Wolfgang Samuel is a retired U.S. Air Force colonel and the author of several UPM titles. He lives in Fairfax Station, Virginia and makes regular appearances at the Smithsonian National Air and Space Museum. What follows is a guest post and his experience and seems particularly fitting today.
I sign books three times a week at the Smithsonian National Air and Space Museum as well as the Steven F. Udvar-Hazy Center near Dulles. The two places are very different and draw different audiences.
U-H is mostly military aircraft dominated by the breath taking SR-71 display and the Enola Gay. People who come to UH have to pay $15 for parking and are mostly a dedicated group of people who come there to see what few other museums have to offer.
Downtown, at the NASM, the crowds are visitors from across the country and around the world stopping by as they try to cover all the nation's Mall has to offer. When it rains they come in for shelter and innundate the place; and when the sun shines they are trying to do all the museums on their brief visits to our Capital.
Much is said today about how little our young people know of their own history, their focus on the internet and cell phones. All that may be true, but there is a significant number who still read hardcover books and have a good grasp of our history.
Numerous youngsters in their early teens stopped by my table yesterday to chat, to hold out their hands and thank me for serving our country (I take that as a thank you for all veterans, me just being the man on the spot). And a fair number of them buy my books on World War II subjects. WWII resonates with them, and many mention that someone in their family served in that war.

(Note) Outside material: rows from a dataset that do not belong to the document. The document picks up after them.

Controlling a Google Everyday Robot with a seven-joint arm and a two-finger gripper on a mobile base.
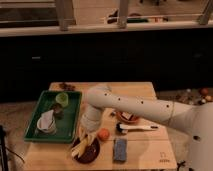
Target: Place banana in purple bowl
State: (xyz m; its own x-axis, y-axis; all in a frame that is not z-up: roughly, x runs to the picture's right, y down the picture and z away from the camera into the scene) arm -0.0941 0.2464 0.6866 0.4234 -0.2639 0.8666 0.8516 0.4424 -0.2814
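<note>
The banana (pixel 84 141) is yellow and lies partly over the rim of a dark purplish bowl (pixel 91 153) near the table's front edge. My white arm reaches in from the right, bends at the elbow and points down. The gripper (pixel 86 131) is directly above the banana and the bowl, at the banana's upper end. The wrist hides where it meets the banana.
A green tray (pixel 36 129) at the left holds a green cup (pixel 62 98) and a white bowl (pixel 46 123). An orange (pixel 103 134), a blue sponge (pixel 120 149), a white-handled brush (pixel 136 128) and a small reddish bowl (pixel 128 117) lie on the wooden table (pixel 150 150).
</note>
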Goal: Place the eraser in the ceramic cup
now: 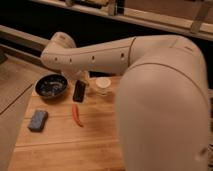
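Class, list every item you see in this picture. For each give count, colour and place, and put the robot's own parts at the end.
bowl: one, dark, shallow, back left of the table
eraser: one, black, just under the claw, between bowl and ceramic cup
ceramic cup: one, white, right of the eraser
chili-like thing: one, red-orange, in front of the eraser
block: one, blue, front left
table: one, light wood, under all of these
arm: one, white, reaching from the right to the back left
claw: one, pale, below the arm's end, shut on the eraser
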Controlling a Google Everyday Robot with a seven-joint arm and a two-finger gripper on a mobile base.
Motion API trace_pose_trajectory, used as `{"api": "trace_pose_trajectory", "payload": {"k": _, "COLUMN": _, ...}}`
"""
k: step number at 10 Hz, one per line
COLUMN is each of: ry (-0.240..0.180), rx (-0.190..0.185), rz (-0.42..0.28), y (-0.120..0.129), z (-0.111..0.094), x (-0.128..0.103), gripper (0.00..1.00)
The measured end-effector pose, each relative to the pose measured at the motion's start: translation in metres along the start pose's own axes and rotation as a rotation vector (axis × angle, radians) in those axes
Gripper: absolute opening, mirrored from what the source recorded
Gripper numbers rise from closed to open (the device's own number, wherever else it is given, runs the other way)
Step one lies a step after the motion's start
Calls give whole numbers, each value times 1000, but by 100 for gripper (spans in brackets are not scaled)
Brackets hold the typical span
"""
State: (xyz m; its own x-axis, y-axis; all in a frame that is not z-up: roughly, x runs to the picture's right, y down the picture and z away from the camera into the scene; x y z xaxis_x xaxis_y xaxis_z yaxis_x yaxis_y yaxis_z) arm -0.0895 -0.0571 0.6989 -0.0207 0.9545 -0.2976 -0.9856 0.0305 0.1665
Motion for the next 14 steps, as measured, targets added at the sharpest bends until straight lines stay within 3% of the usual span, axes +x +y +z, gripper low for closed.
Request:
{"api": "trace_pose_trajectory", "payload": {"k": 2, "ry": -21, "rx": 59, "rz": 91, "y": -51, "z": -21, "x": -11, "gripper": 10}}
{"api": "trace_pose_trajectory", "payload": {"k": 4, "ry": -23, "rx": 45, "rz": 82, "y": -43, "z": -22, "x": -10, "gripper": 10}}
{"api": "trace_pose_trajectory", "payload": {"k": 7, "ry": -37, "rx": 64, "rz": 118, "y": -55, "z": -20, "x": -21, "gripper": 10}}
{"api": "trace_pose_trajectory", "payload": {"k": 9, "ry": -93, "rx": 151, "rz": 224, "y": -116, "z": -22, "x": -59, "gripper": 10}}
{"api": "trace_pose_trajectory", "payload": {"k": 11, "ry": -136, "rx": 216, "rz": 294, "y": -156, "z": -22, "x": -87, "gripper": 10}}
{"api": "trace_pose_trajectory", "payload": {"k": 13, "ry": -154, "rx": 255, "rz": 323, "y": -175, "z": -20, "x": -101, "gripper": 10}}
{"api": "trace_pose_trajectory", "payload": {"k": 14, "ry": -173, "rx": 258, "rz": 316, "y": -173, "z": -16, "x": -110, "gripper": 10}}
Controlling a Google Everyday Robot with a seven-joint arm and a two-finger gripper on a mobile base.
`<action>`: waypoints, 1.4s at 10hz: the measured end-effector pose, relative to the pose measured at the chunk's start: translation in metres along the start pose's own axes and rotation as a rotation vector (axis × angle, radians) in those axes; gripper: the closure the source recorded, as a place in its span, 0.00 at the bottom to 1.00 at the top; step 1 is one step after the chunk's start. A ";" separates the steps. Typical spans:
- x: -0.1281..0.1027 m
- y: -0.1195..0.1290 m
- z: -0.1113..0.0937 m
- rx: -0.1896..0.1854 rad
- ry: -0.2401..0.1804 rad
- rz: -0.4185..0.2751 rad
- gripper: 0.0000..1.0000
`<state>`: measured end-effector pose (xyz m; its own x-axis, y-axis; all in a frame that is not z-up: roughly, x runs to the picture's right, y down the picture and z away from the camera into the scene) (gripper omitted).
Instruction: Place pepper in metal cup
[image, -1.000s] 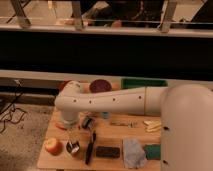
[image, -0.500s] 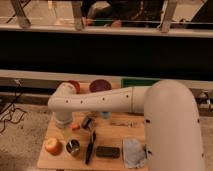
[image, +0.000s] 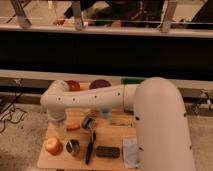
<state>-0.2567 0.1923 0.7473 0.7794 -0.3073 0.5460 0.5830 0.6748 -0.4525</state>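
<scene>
At the left end of the wooden table (image: 116, 138), as the camera saw it, we found the gripper (image: 60, 129) hanging wrist-down below the white arm's (image: 90, 97) elbow, low over the board. Its jaws stood apart and we saw nothing between them. The pepper (image: 73, 126) lay flat on the table just beside the gripper, toward the table's middle. Its long axis ran roughly side to side across the view, so that one end pointed at the gripper. We could not tell whether the two touched. The metal cup (image: 73, 147) stood upright nearer the camera, directly in front of the pepper and next to the apple (image: 52, 146). A second metal can (image: 88, 121) sat just past the pepper's far end. We judged that the coming move was a short sideways shift over the pepper, with the jaws turned to close across its slim width rather than along its length.
</scene>
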 end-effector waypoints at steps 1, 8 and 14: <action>0.001 -0.002 0.006 -0.001 0.000 0.000 0.20; 0.014 -0.018 0.028 -0.014 0.026 0.008 0.20; 0.037 -0.013 0.037 -0.032 0.040 0.024 0.20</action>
<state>-0.2434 0.1971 0.7992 0.8016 -0.3181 0.5063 0.5704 0.6609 -0.4878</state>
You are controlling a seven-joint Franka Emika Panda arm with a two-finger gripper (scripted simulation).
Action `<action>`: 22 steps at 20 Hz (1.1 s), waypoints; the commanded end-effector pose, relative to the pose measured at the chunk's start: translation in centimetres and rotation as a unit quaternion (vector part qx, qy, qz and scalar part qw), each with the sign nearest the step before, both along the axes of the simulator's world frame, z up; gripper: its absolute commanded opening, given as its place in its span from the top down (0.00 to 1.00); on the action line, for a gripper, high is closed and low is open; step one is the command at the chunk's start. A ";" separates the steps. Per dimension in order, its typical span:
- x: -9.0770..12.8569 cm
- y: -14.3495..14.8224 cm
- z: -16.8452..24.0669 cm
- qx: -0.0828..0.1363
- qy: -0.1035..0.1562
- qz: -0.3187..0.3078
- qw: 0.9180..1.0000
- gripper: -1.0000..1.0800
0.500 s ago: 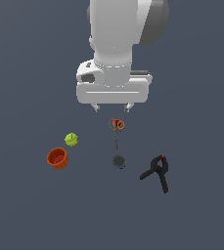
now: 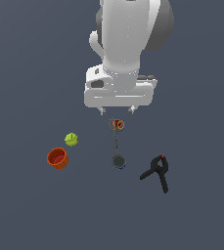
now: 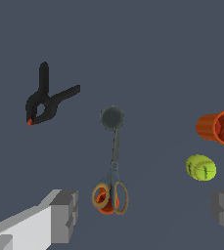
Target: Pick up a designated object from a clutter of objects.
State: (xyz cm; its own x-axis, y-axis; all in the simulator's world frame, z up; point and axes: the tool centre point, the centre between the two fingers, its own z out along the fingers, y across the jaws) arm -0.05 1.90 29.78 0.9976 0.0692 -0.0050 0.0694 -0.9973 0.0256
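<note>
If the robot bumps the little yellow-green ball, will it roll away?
Probably yes. The ball looks round all over and sits free on the flat floor, touching nothing, so a nudge would likely send it rolling. The cup lies close by and might stop it on that side. It looks small, so it is likely light too.

Black clamp (image 2: 157,171) (handles splayed), flat

Exterior view: cup (image 2: 57,158) at left, ball (image 2: 71,139) just behind it; scissors (image 2: 116,133) centre, tips touching the disc (image 2: 118,160); clamp (image 2: 157,171) at right, well apart.
</note>
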 end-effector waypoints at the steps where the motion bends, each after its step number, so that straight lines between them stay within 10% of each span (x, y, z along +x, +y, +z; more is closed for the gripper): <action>1: -0.1 0.3 -0.2 -0.002 0.003 0.006 1.000 0.04; 22: 4.6 5.2 -5.3 0.002 -0.002 -0.081 0.997 0.04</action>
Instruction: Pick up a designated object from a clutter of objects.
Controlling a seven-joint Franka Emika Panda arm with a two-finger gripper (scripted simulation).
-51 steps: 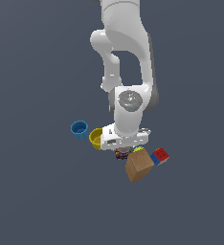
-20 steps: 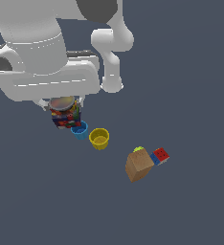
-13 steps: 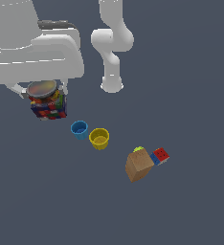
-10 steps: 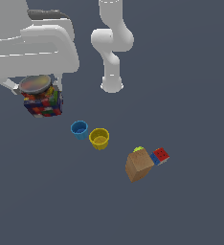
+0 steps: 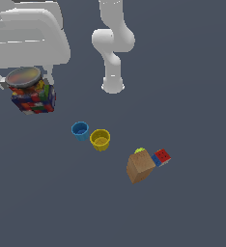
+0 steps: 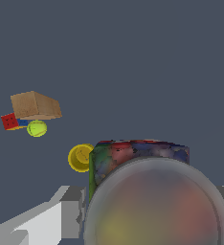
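The multicoloured jar [image 5: 33, 94] was held aloft, clamped in the claw [image 5: 25, 82], well apart from the cups [image 5: 100, 140] and box [image 5: 140, 167].

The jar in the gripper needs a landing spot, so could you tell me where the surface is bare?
Free: between the yellow cup and the tan box, and below both. Crowded: box, red-blue cube and green ball huddle together; the blue cup adjoins the yellow.

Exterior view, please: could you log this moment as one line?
phase: lift | gripper: shut on jar | jar: clear of clutter | blue cup, yellow cup: on floor
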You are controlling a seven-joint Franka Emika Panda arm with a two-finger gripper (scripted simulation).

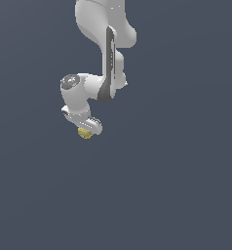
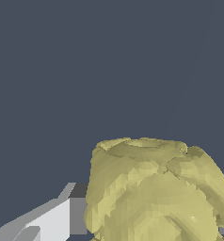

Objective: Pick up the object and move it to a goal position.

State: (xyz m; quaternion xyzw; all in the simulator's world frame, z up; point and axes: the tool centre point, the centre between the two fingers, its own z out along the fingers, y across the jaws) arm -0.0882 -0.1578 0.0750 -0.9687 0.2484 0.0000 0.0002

They ask intelligent questions, then again shake my hand, before rejoing their group.
There are moments which can bring tears to my eyes. I've seen much war and don't cry easily (I think). A woman stopped and pointed to the sign which reads: Book Signing Today - Colonel Wolfgang Samuel, USAF (Ret.). She read it to her 13 year old son then said, 'That's him.' Pointing toward me. I got up to approach them, when she said to her son in a mother's stern voice, 'He is a veteran,' and with that the young boy whipped his cap off his head, stretched out his hand toward me and said, 'Thank you for your service to our country - Sir!' Then he put his cap back on his head, and his eyes reflecting the innocence of youth and his belief in what he had just said - not a formality, but a deeply held conviction.
It is moments like that which make me feel that our country will be in good hands as we pass from the scene. Be proud of our country.